The chair of the DFL called an emergency meeting of the DFL State Executive Committee (SEC) to consider its response and how to move forward on the endorsement question. Two bylaw amendments were proposed, debated and passed that would allow the SEC to ban persons whom they deem to have violently disrupted the process for seeking endorsement, effectively an expulsion from the party. The SEC then provisionally banned Warsame from seeking DFL endorsement, which will have the effect of eliminating Chughtai’s only opposition for DFL endorsement if it stands. The DFL State Central Committee (SCC) will now vote on the two amendments and whether to sustain the banning of Warsame.
Whether the bylaws pass or not, it is unclear what the endorsement outcome will be at this point, as it could be Chughtai being endorsed or no endorsement, and that could (and most likely will) happen through a reconvened convention. It’s widely believed by observers that Chughtai had the necessary 60% threshold and more.
A third bylaw amendment was proposed at that SEC meeting. This one, called “Amendment 3” in the press coverage (which has been extensive) would bar members of other organizations that make endorsements prior to these conventions from volunteering at these events. The SEC was quite divided along ideological lines on this proposal, since both Twin Cities DSA and the DSC (which currently does not endorse candidates), were implicated by the Warsame campaign’s accusation of partiality.
The proposed bylaw amendment was referred to the DFL’s Constitution, Bylaws, and Rules Committee (CBRC). DSA members are far more impacted by this than by whether our endorsed candidate is also endorsed by the DFL. And, of course, none of this affects who is on the ballot, although it may impact who voters choose. But if this Amendment 3 makes it into the DFL bylaws, it’s effectively a first step in the DFL calling for a Dirty Break from us. I guess a lot of moderates in the DFL are becoming really scared of socialists, and their increasing popularity with voters.
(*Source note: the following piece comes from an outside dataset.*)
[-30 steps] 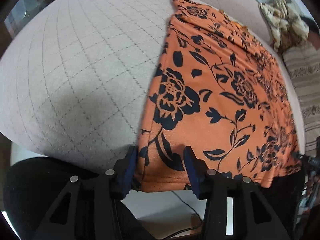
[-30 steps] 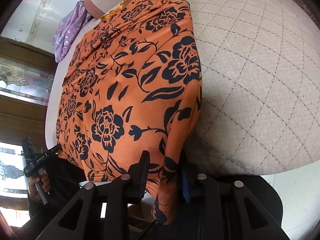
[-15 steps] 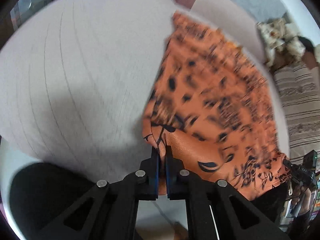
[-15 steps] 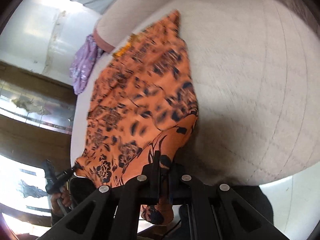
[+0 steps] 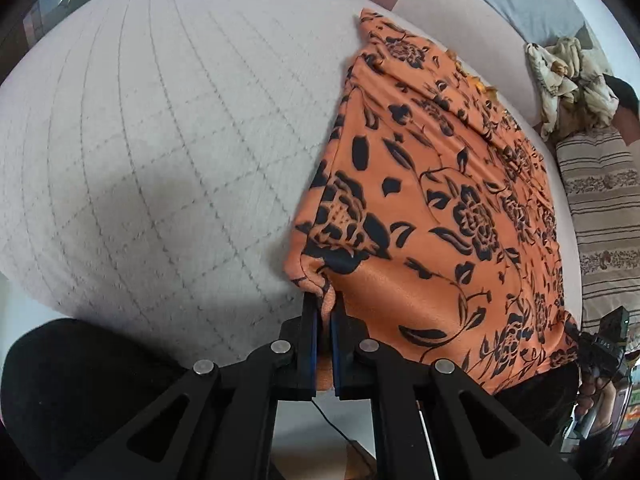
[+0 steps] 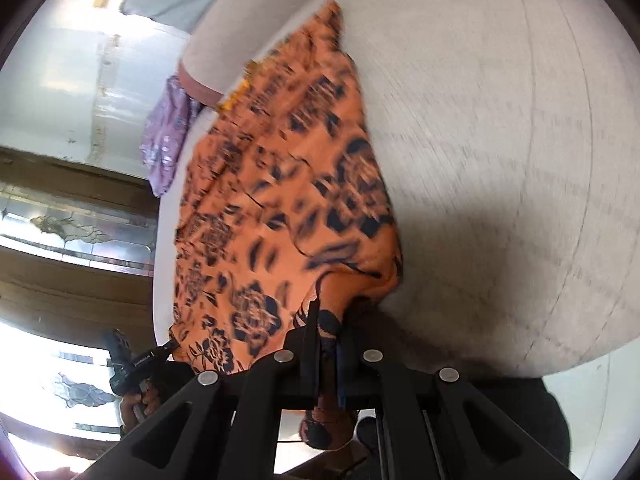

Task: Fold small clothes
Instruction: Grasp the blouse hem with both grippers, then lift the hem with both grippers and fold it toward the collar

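An orange garment with black flowers (image 5: 448, 208) lies spread on a quilted beige bed (image 5: 160, 140). My left gripper (image 5: 325, 304) is shut on its near left corner, the cloth bunched between the blue pads. In the right wrist view the same orange garment (image 6: 280, 200) is blurred; my right gripper (image 6: 329, 316) is shut on its near right corner, and a flap of cloth hangs down below the jaws. Each view shows the other gripper small at the far hem: the right gripper (image 5: 600, 344) and the left gripper (image 6: 136, 360) held in a hand.
A purple cloth (image 6: 168, 140) lies at the far end of the bed. A crumpled cream floral cloth (image 5: 568, 76) and a striped pillow (image 5: 600, 208) sit to the right. Bare quilted bed stretches left of the garment. A window (image 6: 60, 380) is at the left.
Both grippers went from open around the near hem to shut on its corners. The corners now bunch up off the bed, and the right gripper has swung, blurring its view.
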`<control>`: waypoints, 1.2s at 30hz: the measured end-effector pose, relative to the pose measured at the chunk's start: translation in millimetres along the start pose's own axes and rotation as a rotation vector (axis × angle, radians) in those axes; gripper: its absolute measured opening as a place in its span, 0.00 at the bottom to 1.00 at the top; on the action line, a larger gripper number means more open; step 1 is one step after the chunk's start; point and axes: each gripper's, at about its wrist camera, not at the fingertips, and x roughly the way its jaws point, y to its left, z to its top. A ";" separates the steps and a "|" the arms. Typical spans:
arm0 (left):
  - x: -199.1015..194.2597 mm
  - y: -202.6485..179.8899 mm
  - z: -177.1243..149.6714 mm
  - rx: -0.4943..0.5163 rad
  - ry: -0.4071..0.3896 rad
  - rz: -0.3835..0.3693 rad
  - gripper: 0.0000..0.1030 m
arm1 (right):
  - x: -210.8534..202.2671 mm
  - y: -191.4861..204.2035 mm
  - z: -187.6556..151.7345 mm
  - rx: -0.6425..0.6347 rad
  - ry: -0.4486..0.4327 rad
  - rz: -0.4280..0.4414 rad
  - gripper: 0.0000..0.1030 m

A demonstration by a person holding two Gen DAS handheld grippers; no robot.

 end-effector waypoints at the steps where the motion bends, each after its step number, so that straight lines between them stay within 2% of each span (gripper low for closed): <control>1: -4.1 -3.1 3.3 0.012 -0.012 -0.006 0.05 | 1.1 -0.8 -0.9 0.003 0.003 0.006 0.06; 8: -13.3 -15.5 22.6 0.047 -0.034 -0.025 0.05 | -1.2 10.6 14.5 -0.027 -0.003 0.047 0.05; 10: -14.8 -22.0 34.8 0.050 -0.051 -0.048 0.05 | -1.0 17.0 20.2 -0.036 0.002 0.079 0.05; 13: -24.7 -39.1 71.4 0.067 -0.099 -0.092 0.05 | -1.3 32.8 39.9 -0.049 -0.020 0.151 0.05; 16: -43.1 -66.2 128.9 0.121 -0.209 -0.138 0.05 | -5.9 53.5 87.4 -0.063 -0.098 0.237 0.05; 18: -49.3 -84.4 182.6 0.135 -0.319 -0.157 0.05 | -14.8 71.6 135.5 -0.093 -0.203 0.278 0.05; 19: -45.3 -89.8 204.1 0.133 -0.347 -0.147 0.06 | -17.5 76.2 152.5 -0.097 -0.246 0.289 0.05; 20: -33.0 -98.1 226.5 0.150 -0.363 -0.102 0.09 | -19.2 77.9 177.8 -0.076 -0.307 0.301 0.05; 21: -22.1 -102.0 239.5 0.161 -0.369 -0.065 0.10 | -15.9 76.6 201.6 -0.042 -0.357 0.273 0.08; 22: -2.0 -104.7 256.7 0.160 -0.382 -0.021 0.16 | -9.3 76.5 218.7 -0.031 -0.390 0.203 0.09; 23: 31.3 -103.6 274.9 0.151 -0.389 0.020 0.43 | 3.1 75.7 236.0 -0.044 -0.405 0.131 0.20; 24: 47.8 -98.1 280.8 0.137 -0.355 0.044 0.59 | 22.7 71.2 252.2 -0.066 -0.382 0.070 0.34; 25: 70.8 -89.3 287.1 0.104 -0.277 0.093 0.66 | 37.0 63.9 259.7 -0.046 -0.360 0.025 0.72; 26: 89.8 -79.4 290.0 0.058 -0.204 0.110 0.65 | 53.0 51.7 262.3 0.018 -0.337 -0.053 0.77; 27: 94.0 -72.2 288.1 0.024 -0.188 0.077 0.65 | 61.2 43.8 256.8 0.054 -0.328 -0.095 0.77; 28: 88.4 -62.9 280.3 -0.012 -0.213 0.036 0.66 | 61.6 41.0 250.1 0.061 -0.336 -0.076 0.77; 29: 79.1 -58.0 273.5 -0.015 -0.245 0.039 0.66 | 58.4 40.3 238.1 0.054 -0.356 -0.042 0.77; 32: 41.0 -42.9 243.7 -0.019 -0.356 0.039 0.66 | 39.1 49.9 190.9 -0.019 -0.404 -0.031 0.77; 36: 13.0 -27.1 193.6 -0.072 -0.391 -0.029 0.70 | 25.3 50.1 124.8 0.007 -0.398 0.031 0.77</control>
Addendum – on modern-day red-baiting

Forces within the DFL are definitely using this fear of socialism, especially prevalent in older generations who grew up under hysterical Cold War propaganda, as evidenced in this email I got from Tony Scallon and the Minneapolis DFL Senior Caucus:


“One of the candidates, Aurin Chowdhury, supported defunding police in the past. She has applied for the endorsement of the Twin Cities Democratic Socialists of America (TCDSA), a chapter of the national Democratic Socialists of America. In her application for TCDSA endorsement, Chowdhury has agreed to be: ‘… committed to building a “Socialists in Office” committee to coordinate with elected municipal officials and provide organizational support to build socialist power in the Twin Cities.’ She agreed to ‘…oppose increases to the current police budget.’”


Aurin Chowdhury for Ward 12 www.aurinchowdhury.org

Aisha Chughtai for Ward 10 www.aishaforward10.com

Nasri Warsame for Ward 10 nasriwarsame.com

Video of turmoil at Ward 10 convention, from Twitter thread by WedgeLive (John Edwards)


Statement by Aisha Chughtai aishaforward10.com/statements/statement-on-violence-perpetrated-by-nasri-warsame-campaign-at-ward-10-convention

Statement by Nasri Warsame tinyurl.com/28dmu5ek

Statement by Ken Martin, chair of the state DFL dfl.org/press-release/updated-dfl-party-statement-on-ward-10-convention



Certainly one of the biggest shocks of this brief DFL endorsement season was the endorsement of Soren Stevenson over City Council President and African American transgender poet Andrea Jenkins. Stevenson lost an eye during the George Floyd protests as a result of the firing of an MPD blunt force projectile. He won 68% of the votes on the first ballot. “It’s clear that Ward 8 is ready for new leadership to bring about real transformational change,” Stevenson tweeted Saturday afternoon.
The Ward 2 DFL convention did not endorse a candidate – an obvious acknowledgement that incumbent Robin Wonsley, an independent leftist endorsed by DSA, was their best hope for continued progressive representation.
Jason Chavez won endorsement for re-election in Ward 9 by acclamation.